In the listing below, start your output at the line with "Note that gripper" and end it after the line with "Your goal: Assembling", copying every line exactly.

START Collected material

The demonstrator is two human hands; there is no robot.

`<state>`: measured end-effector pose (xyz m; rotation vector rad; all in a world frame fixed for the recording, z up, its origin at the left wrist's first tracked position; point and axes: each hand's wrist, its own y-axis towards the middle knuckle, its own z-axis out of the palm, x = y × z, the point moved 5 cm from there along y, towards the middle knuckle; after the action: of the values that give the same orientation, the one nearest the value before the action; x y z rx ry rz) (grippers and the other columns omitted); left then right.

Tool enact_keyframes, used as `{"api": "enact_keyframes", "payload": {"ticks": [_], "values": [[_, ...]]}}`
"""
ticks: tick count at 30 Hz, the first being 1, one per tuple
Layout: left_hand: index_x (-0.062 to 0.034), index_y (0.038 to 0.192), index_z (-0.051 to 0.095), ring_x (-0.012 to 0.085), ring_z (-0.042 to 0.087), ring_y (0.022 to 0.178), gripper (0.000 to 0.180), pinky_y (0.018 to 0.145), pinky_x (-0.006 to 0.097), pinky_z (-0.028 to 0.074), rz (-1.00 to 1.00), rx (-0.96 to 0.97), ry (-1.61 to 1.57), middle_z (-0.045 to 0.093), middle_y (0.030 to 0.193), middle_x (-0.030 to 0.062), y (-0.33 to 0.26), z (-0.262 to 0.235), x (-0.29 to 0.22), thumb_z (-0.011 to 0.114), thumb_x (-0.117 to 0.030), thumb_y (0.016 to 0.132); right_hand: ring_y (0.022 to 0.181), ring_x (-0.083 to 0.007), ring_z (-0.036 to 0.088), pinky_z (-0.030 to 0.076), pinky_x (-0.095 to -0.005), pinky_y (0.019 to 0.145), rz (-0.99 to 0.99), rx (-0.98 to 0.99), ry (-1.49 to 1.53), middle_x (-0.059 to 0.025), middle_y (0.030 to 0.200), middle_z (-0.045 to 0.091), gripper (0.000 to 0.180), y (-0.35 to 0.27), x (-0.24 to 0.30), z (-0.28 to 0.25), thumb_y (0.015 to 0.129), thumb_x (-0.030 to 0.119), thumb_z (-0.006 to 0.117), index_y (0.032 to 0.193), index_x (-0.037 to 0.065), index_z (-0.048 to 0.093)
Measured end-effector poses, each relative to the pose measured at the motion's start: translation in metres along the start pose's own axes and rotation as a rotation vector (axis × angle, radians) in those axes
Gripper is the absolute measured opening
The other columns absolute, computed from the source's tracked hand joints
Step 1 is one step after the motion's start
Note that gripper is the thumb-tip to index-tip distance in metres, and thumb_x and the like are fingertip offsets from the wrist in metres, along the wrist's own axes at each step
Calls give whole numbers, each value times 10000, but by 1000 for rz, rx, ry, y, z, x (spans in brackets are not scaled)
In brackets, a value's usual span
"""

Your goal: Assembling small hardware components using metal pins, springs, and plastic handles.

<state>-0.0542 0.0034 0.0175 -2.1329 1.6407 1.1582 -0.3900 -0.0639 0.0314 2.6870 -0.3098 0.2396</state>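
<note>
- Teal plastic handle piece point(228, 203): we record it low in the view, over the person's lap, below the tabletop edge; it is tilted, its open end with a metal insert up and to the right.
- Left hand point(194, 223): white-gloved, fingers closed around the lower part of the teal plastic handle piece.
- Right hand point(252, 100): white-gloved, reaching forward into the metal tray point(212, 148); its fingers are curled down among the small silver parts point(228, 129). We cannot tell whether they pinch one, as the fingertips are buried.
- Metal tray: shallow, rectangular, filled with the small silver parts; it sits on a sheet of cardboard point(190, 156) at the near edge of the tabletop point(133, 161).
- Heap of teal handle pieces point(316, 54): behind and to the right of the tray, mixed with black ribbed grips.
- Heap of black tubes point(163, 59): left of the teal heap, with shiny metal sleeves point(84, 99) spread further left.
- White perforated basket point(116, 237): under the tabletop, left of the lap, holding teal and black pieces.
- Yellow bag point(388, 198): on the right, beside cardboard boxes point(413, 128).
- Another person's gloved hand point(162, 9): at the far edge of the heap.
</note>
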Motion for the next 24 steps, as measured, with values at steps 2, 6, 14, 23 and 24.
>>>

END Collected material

## Problem solution
Note that gripper is the thumb-tip to index-tip distance in metres, and thumb_x and the like are fingertip offsets from the wrist in metres, along the wrist's own axes at each step
Calls give whole numbers, each value times 10000, but by 1000 for rz, rx, ry, y, z, x (spans in brackets are not scaled)
In brackets, a value's usual span
"""

Your goal: Assembling small hardware components using metal pins, springs, and plastic handles.

Nothing more is required for this answer.